Steuer-Vorschlag für Gauting

Sollen Pferdehalter bald zahlen?

Gauting - Der Gautinger Gemeinderat wird sich wohl bald mit einer neuen Steuer befassen müssen: für Pferde. Ein Gemeinderat hat einen Antrag dazu angekündigt.

In Zeiten der Not müssen Kommunen schauen, woher sie Geld bekommen. In Gauting hat Gemeinderat Wolfgang Meiler (Bürger in Gauting) eine Idee: Er will eine Pferdesteuer beantragen. Seine Argumentation: Als Hundehalter müsse man grundsätzlich 35 Euro entrichten. Da sei eine „Luxussteuer“ für Reiter mit eigenem Pferd nur recht und billig, sagte er im Finanzausschuss am Dienstagabend.

Bislang gibt es in ganz Bayern noch keine Kommune, die eine Pferdesteuer erhebt. Rein rechtlich ist dies durch ein Urteil des Bundesverwaltungsgerichts vom August 2015 möglich.

Meiler argumentierte auch mit den Schäden, die Rösser verursachen. Der Gemeinde entstünden Kosten durch die Pferdeäpfel, die Straßen und Wege verunreinigten. Da der Unterhalt eines einzigen Pferds bis zu 1000 Euro im Monat verschlinge, seien den Haltern durchaus 200 Euro Steuer im Jahr zuzumuten. Beim Reit- und Fahrverein der Holzschleif in Gauting Süd gibt es laut Homepage momentan 36 Boxen und elf Schulpferde für den Nachwuchs. Weitere Pferde stehen beim Reiterverein Neuried-Gauting in Hausen.

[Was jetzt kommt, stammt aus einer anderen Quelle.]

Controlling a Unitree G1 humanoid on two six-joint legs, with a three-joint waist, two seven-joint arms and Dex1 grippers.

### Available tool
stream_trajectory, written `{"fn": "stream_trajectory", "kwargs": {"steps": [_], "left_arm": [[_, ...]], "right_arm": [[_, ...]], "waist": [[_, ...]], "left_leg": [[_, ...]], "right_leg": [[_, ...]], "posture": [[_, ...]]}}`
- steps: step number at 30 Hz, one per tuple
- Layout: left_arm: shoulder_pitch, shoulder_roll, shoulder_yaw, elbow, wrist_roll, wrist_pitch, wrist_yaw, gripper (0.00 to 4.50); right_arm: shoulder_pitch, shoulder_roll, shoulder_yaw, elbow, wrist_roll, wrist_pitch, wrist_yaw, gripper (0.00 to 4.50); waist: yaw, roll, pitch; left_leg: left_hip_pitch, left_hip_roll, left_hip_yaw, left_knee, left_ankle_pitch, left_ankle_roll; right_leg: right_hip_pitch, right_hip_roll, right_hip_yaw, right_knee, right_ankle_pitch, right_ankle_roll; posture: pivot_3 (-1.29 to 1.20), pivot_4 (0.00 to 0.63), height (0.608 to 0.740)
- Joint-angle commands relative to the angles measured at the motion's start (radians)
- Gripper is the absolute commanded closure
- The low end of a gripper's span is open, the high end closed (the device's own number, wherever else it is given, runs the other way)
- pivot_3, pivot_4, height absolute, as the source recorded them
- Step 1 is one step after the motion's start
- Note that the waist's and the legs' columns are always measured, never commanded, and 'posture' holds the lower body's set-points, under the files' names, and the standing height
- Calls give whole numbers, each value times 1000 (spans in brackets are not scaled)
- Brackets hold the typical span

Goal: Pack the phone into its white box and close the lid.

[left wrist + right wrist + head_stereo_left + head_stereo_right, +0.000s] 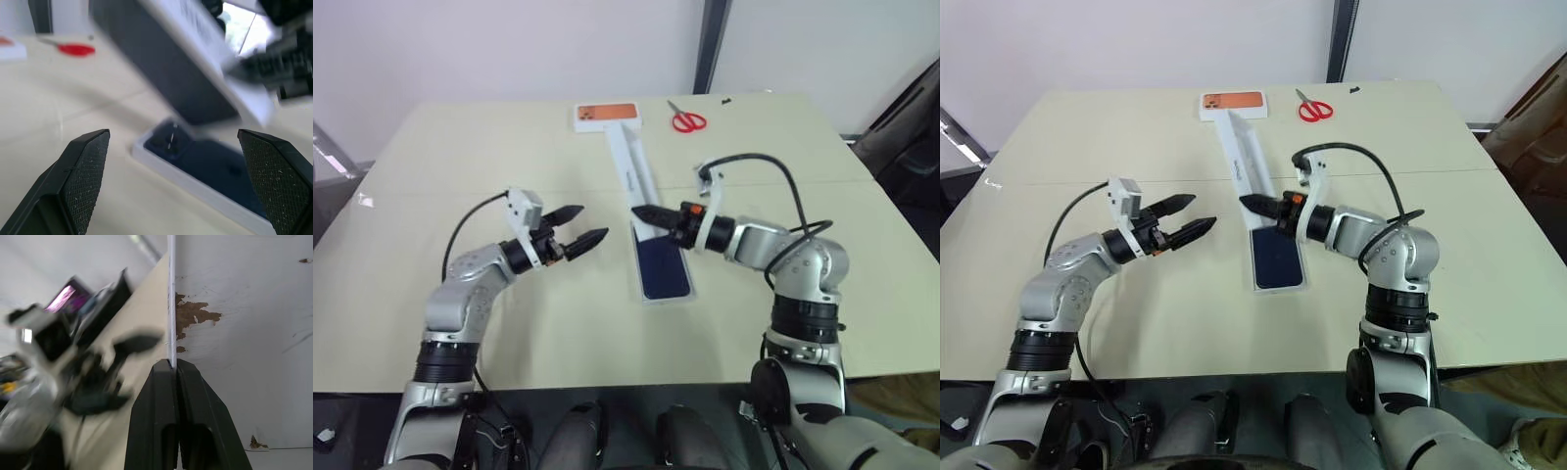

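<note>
**Phone is in the box, lid is held but not yet on**

The phone point(665, 266) already lies inside the white box point(647, 296), which rests flat on the surface point(460, 147) in front of the robot, between the two arms. Its dark blue back faces up, and in the left wrist view the camera cluster shows at the corner of the box nearest to that gripper. So the first half of the task looks finished.

The lid point(631, 162) is not on the box. The right gripper point(644, 212) is closed and pinches the thin edge of the lid at its near end; the right wrist view shows both fingers pressed together on that white edge. The lid hangs tilted above the far end of the box and stretches away toward the orange-topped box point(606, 116). I cannot tell if its far end touches the surface or is in the air.

The left gripper point(583, 227) is open wide and holds nothing. It hovers just left of the box, pointing toward it.

What is left, in my judgement: bring the lid down, line it up with the four sides of the box, and press it closed. The red scissors point(687, 118) lie well apart at the far side and play no part.
</note>
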Motion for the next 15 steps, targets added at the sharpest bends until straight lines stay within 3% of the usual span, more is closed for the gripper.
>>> {"fn": "stream_trajectory", "kwargs": {"steps": [1, 6, 15], "left_arm": [[9, 24, 52, -46, -33, -15, -5, 62], [25, 32, 78, -67, -51, -16, 11, 62], [66, 36, 82, -111, -58, -26, 13, 62]], "right_arm": [[-29, 51, -78, -63, 143, 95, -21, 4474], [-7, 137, -150, -86, 262, 235, -100, 4474], [87, 146, -122, -36, 440, 243, -277, 4474]], "waist": [[-3, 0, 0], [-3, 1, 0], [-2, 1, 0]], "left_leg": [[0, 0, 0, 0, 0, 0], [0, 0, 0, -1, 0, 0], [0, 0, 0, -1, -1, 1]], "right_leg": [[0, 0, 0, 0, 0, 0], [0, 0, 0, 0, 0, 0], [0, 0, 0, 0, 0, 0]], "posture": [[0, 150, 734], [0, 150, 734], [0, 150, 734]]}}
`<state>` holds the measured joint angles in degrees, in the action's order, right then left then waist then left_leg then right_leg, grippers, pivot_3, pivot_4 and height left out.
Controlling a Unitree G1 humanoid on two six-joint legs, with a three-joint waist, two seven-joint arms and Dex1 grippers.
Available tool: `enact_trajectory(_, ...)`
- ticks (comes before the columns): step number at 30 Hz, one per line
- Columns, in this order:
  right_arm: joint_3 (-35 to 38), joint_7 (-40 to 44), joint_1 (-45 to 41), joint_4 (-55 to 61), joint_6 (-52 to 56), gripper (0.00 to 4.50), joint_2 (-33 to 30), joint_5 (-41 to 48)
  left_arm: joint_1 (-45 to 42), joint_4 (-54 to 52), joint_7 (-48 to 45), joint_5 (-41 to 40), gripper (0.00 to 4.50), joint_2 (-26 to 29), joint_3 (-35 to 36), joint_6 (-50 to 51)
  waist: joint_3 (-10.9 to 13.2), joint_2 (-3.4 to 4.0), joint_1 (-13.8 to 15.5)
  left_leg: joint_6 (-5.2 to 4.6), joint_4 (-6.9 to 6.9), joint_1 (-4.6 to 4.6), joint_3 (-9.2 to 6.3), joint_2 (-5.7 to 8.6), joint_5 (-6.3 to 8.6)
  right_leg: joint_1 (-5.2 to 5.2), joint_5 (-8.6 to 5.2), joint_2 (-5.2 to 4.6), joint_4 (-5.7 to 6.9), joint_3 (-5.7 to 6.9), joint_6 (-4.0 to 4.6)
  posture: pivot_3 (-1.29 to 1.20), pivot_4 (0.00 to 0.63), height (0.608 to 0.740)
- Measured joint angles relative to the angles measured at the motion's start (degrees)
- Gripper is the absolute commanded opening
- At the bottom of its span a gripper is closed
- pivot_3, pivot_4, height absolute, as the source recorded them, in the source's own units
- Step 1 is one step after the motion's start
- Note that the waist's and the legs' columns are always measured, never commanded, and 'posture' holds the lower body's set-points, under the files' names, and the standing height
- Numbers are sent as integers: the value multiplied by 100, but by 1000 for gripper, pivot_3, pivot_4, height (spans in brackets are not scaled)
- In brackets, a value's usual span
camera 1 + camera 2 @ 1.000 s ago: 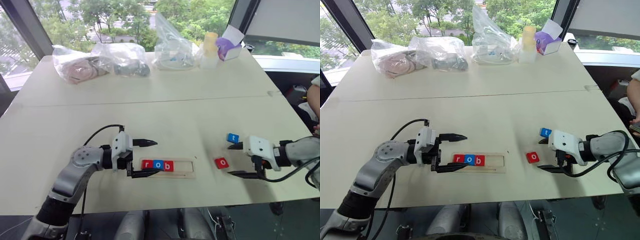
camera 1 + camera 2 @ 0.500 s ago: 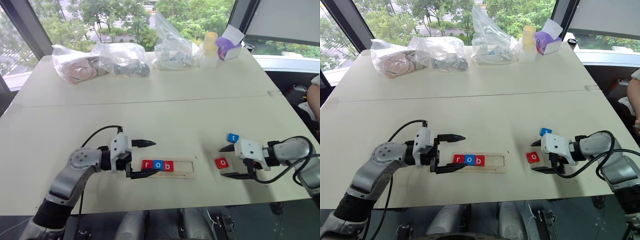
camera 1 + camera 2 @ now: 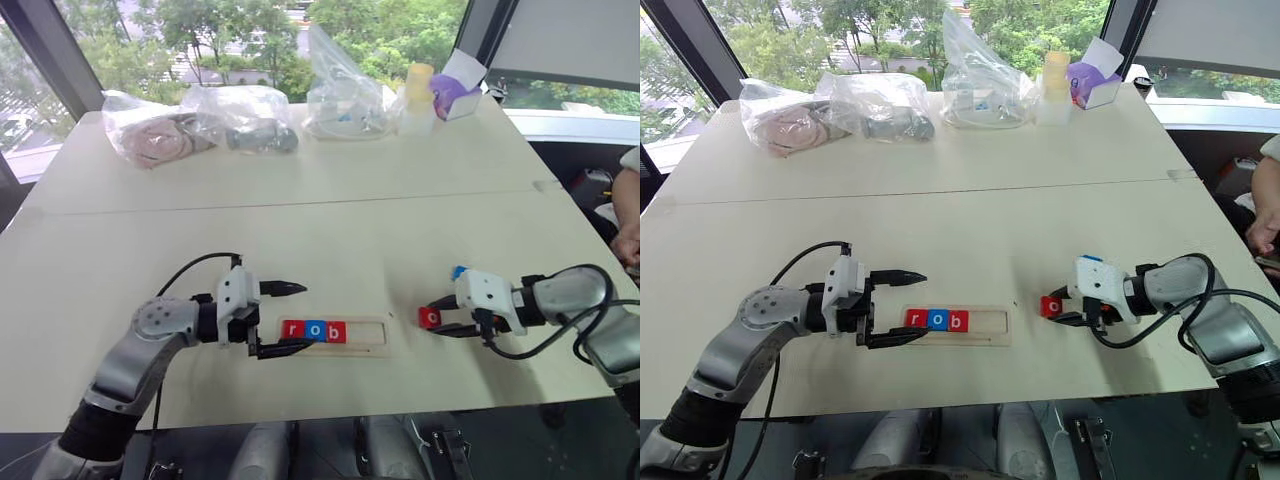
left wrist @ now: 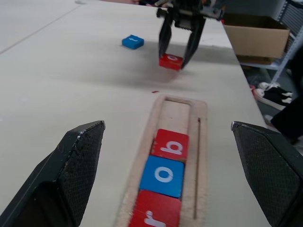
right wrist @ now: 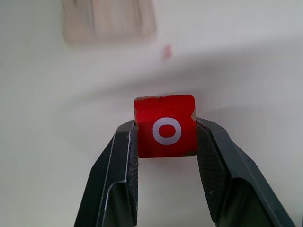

Im Landkreis gibt es rund 2700 Pferde, weist eine Statistik des Landkreises aus, die meisten in Starnberg und Berg. Eine Art Abgabe für Reiter gibt es bereits: „Jeder Reiter, der im Landschaftsschutzgebiet oder auf privaten Wegen unterwegs ist, muss ein Pferdekennzeichen haben“, sagt Landratsamtssprecher Stefan Diebl. Die Abgabe wird pro Reiter, nicht pro Pferd entrichtet und zwar einmalig in Höhe von 15 Euro. Im Vergleich zu den Summen, die in Gauting diskutiert werden, ein eher geringer Betrag.